I’d like to request some guidance with using the python k8s client to mount and use a directory to pass results between Kubeflow containerized components.

In my pipeline code, declaring a file_output in the first component and writing a file to it does not persist long enough for access by following components. I attempted to use the /tmp directory as a k8s volume but during execution the files written to /tmp are not persisted cross-containers.

import kfp.dsl as dsl 
import kfp.gcp as gcp
from kubernetes import client as k8s_client

@dsl.pipeline(name='kubeflow demo')
def pipeline(project_id='kubeflow-demo-254012',
    bucket='gs://kubeflow-demo-254012-kubeflow-bucket',
    collector_output='/tmp/collected_dataset.csv',
    preprocessor_output='/tmp/preprocessed_dataset.csv'):

    data_collector = dsl.ContainerOp(
        name='data collector',
        image='eu.gcr.io/kubeflow-demo-254012/data-collector',
        arguments=[
            "--project_id", project_id,
            "--bucket", bucket,
            "--collector_output", collector_output
        ],
        file_outputs={
            "output": '/tmp/collected_dataset.csv'
        }
    ).add_volume(k8s_client.V1Volume(name='tmp', host_path=k8s_client.V1HostPathVolumeSource(path='/tmp'))).add_volume_mount(k8s_client.V1VolumeMount(mount_path='/tmp', name='tmp'))

    data_preprocessor = dsl.ContainerOp(
        name='data preprocessor',
        image='eu.gcr.io/kubeflow-demo-254012/data-preprocessor',
        arguments=[
            "--project_id", project_id,
            "--bucket", bucket,
            "--collector_output", collector_output,
            "--preprocessor_output", preprocessor_output
        ]
    )
    data_preprocessor.after(data_collector)

if __name__ == '__main__':
    import kfp.compiler as compiler
    compiler.Compiler().compile(pipeline, __file__ + '.tar.gz')

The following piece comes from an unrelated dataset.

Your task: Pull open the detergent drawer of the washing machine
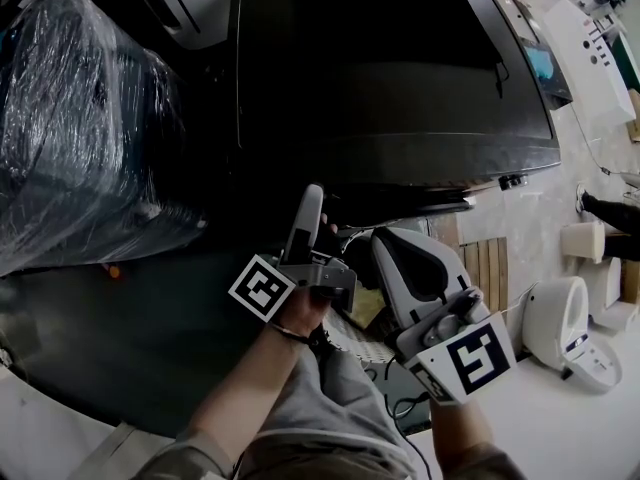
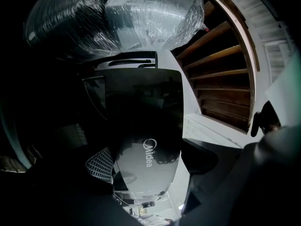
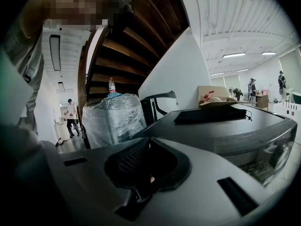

I’ve tried using the Google storage bucket but that gave me all sorts of authentication issues. My hope is to be able to use the k8s volume feature instead.

Thank you.

This should be help.

GKE for Kubeflow

PersistentVolumes and PersistentVolumeClaims in Kubernetes, and their use with Google Kubernetes Engine.

2 Likes

I know this is not a part of the thread, but could you please point me to any resources where I can learn how to create a run for a deployed kubeflow pipeline using python or other languages?

1 Like